_Exercise prompt_. An exact copy of the data is required, with no pictures in it.

_Recorded data_.
--*--

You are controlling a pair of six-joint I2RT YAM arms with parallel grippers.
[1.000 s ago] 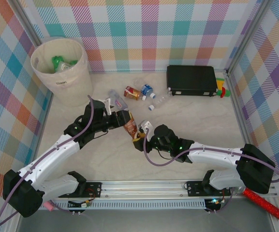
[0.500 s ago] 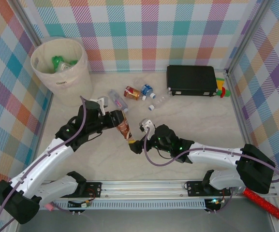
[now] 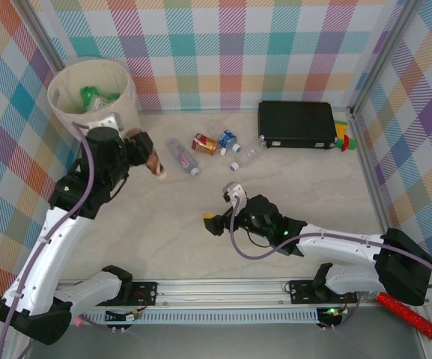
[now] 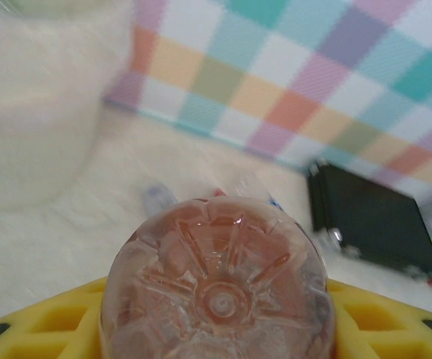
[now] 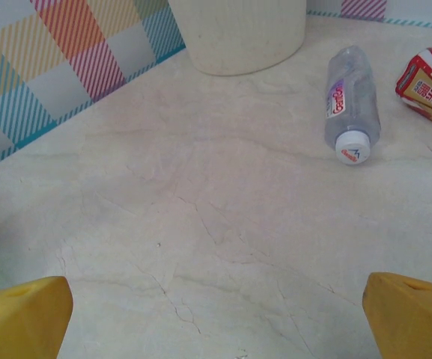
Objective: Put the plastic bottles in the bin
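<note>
- Carrying the brown bottle (image 3: 154,162) to the bin (image 3: 129,97) is, in our judgement, the step in hand. The bottle hangs above the table just right of the bin's wall, outside the rim and not yet over the mouth.
- We see the left gripper (image 3: 145,152) clamped on that bottle. In the left wrist view the bottle's moulded base fills the gap, with a yellow finger (image 4: 43,325) pressed against each side.
- We think the next move calls for a lift up and to the far left, until the bottle clears the rim and sits over the opening where the green bottles (image 3: 92,97) lie. Only then should the jaws part. The bottle sticks out past the fingers, so we would watch that it does not clip the rim.
- We find the right gripper (image 3: 213,221) low over the middle of the table, spread wide and holding nothing. In its wrist view bare table lies between the yellow fingertips (image 5: 21,318).
- We count more work left on the far side of the table. A clear bottle (image 3: 182,155), a red-labelled one (image 3: 204,143), a blue-labelled one (image 3: 228,139) and a small clear one (image 3: 247,155) lie between the bin and the black case (image 3: 296,123).
</note>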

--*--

_Response area_.
You are controlling a pair of six-joint I2RT YAM arms with parallel grippers.
[1.000 s ago] 
[0.500 s ago] 
[now] 
[now] 
[now] 
Objective: Put the plastic bottles in the bin
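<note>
- Carrying the brown bottle (image 3: 154,162) to the bin (image 3: 129,97) is, in our judgement, the step in hand. The bottle hangs above the table just right of the bin's wall, outside the rim and not yet over the mouth.
- We see the left gripper (image 3: 145,152) clamped on that bottle. In the left wrist view the bottle's moulded base fills the gap, with a yellow finger (image 4: 43,325) pressed against each side.
- We think the next move calls for a lift up and to the far left, until the bottle clears the rim and sits over the opening where the green bottles (image 3: 92,97) lie. Only then should the jaws part. The bottle sticks out past the fingers, so we would watch that it does not clip the rim.
- We find the right gripper (image 3: 213,221) low over the middle of the table, spread wide and holding nothing. In its wrist view bare table lies between the yellow fingertips (image 5: 21,318).
- We count more work left on the far side of the table. A clear bottle (image 3: 182,155), a red-labelled one (image 3: 204,143), a blue-labelled one (image 3: 228,139) and a small clear one (image 3: 247,155) lie between the bin and the black case (image 3: 296,123).
</note>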

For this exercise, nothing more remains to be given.